Activity:
Below are the entries; give again exactly the lines from the one mentioning "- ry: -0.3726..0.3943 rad" through the one mentioning "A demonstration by", inclusive.

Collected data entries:
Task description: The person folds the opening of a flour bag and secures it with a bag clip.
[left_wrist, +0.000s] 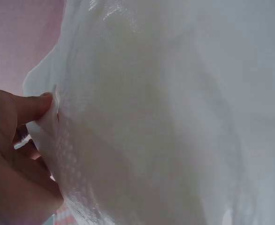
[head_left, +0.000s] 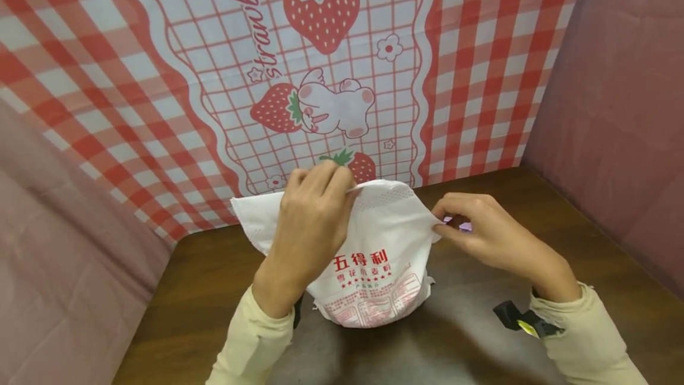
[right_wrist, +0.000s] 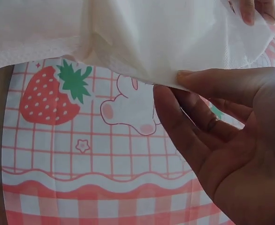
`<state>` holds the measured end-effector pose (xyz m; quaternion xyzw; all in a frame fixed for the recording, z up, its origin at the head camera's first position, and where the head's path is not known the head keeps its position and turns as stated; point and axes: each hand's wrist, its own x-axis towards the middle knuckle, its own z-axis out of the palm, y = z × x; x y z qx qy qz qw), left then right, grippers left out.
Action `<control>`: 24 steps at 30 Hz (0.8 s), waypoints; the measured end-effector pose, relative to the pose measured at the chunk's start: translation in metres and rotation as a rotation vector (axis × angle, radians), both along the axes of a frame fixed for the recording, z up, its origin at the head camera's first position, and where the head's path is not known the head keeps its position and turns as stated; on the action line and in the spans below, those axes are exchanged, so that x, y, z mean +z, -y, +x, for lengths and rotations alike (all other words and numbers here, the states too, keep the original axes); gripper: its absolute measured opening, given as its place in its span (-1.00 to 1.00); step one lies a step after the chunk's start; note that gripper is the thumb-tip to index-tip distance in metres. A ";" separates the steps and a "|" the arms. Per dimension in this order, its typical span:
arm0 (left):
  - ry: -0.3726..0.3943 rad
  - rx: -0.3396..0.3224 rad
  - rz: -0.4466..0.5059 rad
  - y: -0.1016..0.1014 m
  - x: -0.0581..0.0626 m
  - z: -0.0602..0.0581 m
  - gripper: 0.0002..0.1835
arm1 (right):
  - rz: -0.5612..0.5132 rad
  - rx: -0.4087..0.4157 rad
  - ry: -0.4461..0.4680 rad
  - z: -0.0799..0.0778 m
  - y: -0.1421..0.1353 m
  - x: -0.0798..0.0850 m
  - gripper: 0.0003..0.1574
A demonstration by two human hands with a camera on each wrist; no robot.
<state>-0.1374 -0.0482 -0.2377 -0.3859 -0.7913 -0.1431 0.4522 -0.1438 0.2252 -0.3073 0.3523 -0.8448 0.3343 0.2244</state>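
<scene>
On or just above the brown table was the white printed bag, its upper edge apparently being straightened. The left hand gripped its top, the right hand pinched its side; continuing seemed to call for even tension.

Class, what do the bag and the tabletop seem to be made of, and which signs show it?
Bag: probably woven plastic or cloth, thin, softly sheened; it creases, with glossy patches up close. Tabletop: seemingly wood or wood-look laminate, low sheen, from its streaky brown surface.
</scene>
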 end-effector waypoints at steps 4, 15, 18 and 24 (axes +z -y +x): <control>0.017 -0.010 0.021 0.005 -0.001 0.000 -0.83 | -0.005 -0.036 -0.010 -0.003 0.002 -0.009 -0.69; 0.031 -0.033 0.011 0.013 -0.001 -0.001 -0.87 | -0.079 -0.024 -0.079 -0.004 0.008 -0.035 -0.71; 0.020 -0.043 0.014 0.015 -0.001 -0.001 -0.92 | -0.079 -0.030 -0.091 -0.003 0.008 -0.034 -0.70; -0.027 -0.069 -0.002 0.017 -0.003 0.002 -0.88 | -0.071 -0.029 -0.100 -0.001 0.007 -0.032 -0.61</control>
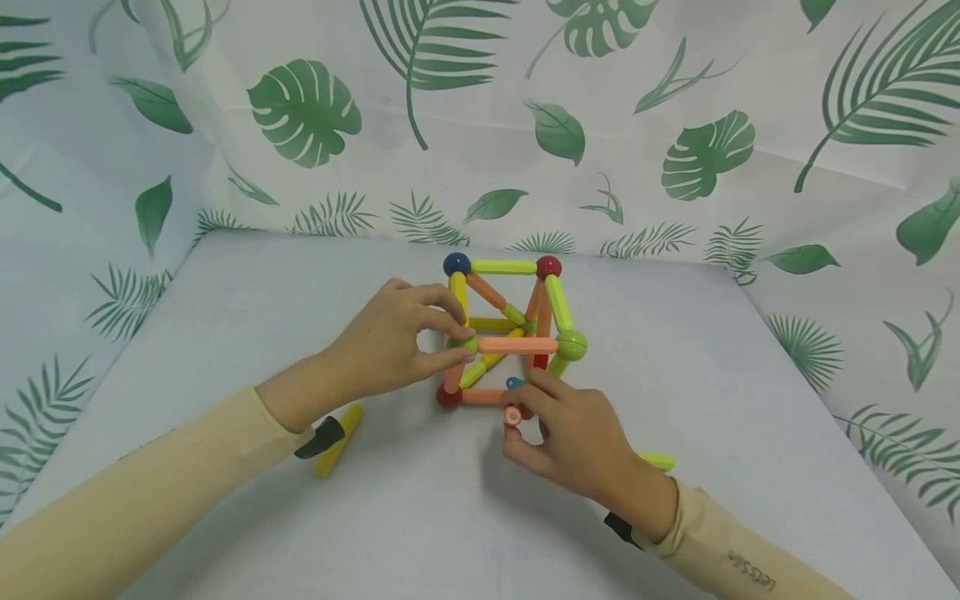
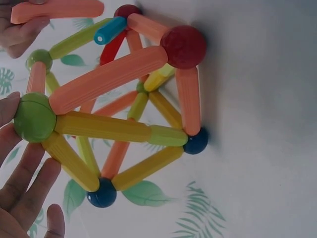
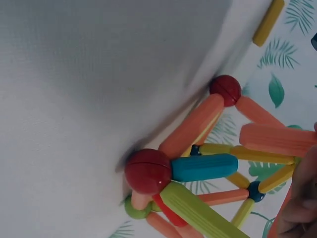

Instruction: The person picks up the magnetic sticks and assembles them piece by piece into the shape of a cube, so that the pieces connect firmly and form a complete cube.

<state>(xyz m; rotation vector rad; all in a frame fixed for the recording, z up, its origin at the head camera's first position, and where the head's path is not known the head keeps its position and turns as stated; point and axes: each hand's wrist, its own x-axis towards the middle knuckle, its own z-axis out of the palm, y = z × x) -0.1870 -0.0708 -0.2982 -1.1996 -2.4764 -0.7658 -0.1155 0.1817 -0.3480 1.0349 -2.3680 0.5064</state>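
Note:
A box-shaped frame of magnetic sticks and balls [image 1: 517, 345] stands on the white cloth. My left hand [image 1: 405, 337] holds the green ball [image 2: 34, 118] at its upper front left corner, thumb and fingertips around it. My right hand [image 1: 573, 425] pinches a loose orange stick [image 3: 277, 140] in front of the frame, its end facing the head camera. A short blue stick [image 3: 204, 167] juts up from the red ball [image 3: 147, 171] at the lower front right corner; its top is free. The held stick is apart from the blue stick in the right wrist view.
A loose yellow stick [image 1: 337, 442] lies by my left wrist. Partly behind my right wrist is a lime stick [image 1: 657, 460]. Behind the frame rises a white cloth backdrop [image 1: 480, 183] with green leaf prints.

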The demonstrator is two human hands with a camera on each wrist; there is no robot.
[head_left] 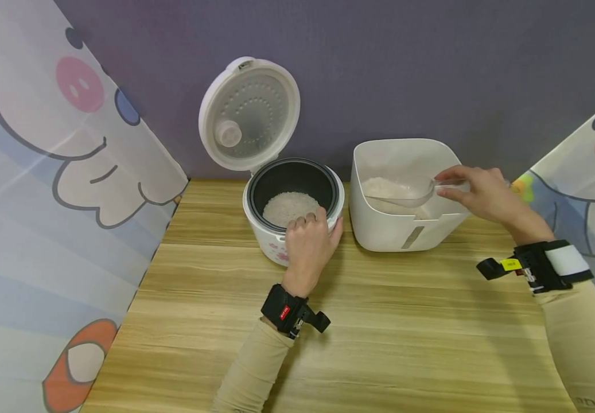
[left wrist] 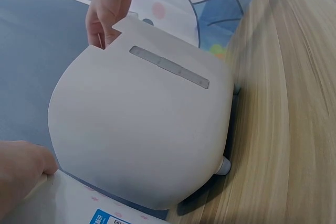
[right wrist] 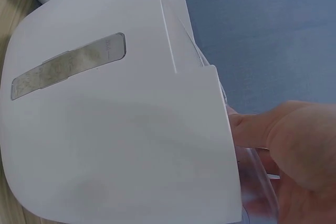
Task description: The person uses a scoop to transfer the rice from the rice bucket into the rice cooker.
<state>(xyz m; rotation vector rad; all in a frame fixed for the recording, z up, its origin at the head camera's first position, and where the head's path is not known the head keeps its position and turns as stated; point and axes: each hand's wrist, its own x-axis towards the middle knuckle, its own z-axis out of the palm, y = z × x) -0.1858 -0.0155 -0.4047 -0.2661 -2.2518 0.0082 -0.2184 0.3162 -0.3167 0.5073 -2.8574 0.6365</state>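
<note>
Plainly, on my remote feed, both bare hands are over the wood-grain surface (head_left: 405, 338). On the left hand (head_left: 307, 244) I see the fingers curled over the near rim of a white, round-bodied rice cooker (head_left: 265, 238) with a pink flower print, the thumb set apart to their right. Just beyond those fingers, inside the cooker's round black inner pot (head_left: 297, 175), lies a heap of white rice grains (head_left: 288, 207). Farther past them, the round white lid (head_left: 256, 109) with its grey, dimpled inner plate stands raised.

To the right of the left fingers, well apart from them, stands a white plastic bin (head_left: 390, 229) with rounded corners, a notch in its near rim and a narrow see-through strip (right wrist: 68, 66) on its front. On the right hand (head_left: 488, 192) I have the fingers pinching the handle of a clear plastic scoop (head_left: 416, 198); its bowl reaches left from the fingertips, down inside the bin, beside a pale mound of rice (head_left: 382, 188). I cannot tell how much the bowl carries. Beyond both sets of fingers rises a grey-purple wall (head_left: 405, 69); behind the left fingers, a black strap (head_left: 280, 307) circles the wrist.
</note>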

Exercise output:
  - ry: -0.3726..0.3943 rad
  - rx: -0.3396..0.3224 rad
  - rz: -0.4466..0.5059 rad
  - y: -0.1016..0.1014 m
  - x: -0.0581..0.0626 m
  - z: -0.0602..0.0581 m
  - gripper: 0.0002..0.1835
arm1 (right):
  - rz: -0.5612..0.5132 rad
  - rx: -0.4087..0.4157 rad
  - ry: -0.4461..0.4680 rad
  - z: -0.0799..0.0778 m
  - y: -0.1421..0.1353 m
  - x: -0.0798..0.0850 m
  - gripper: 0.0003..0.1574
A demonstration by two human hands with a camera on each wrist; no robot.

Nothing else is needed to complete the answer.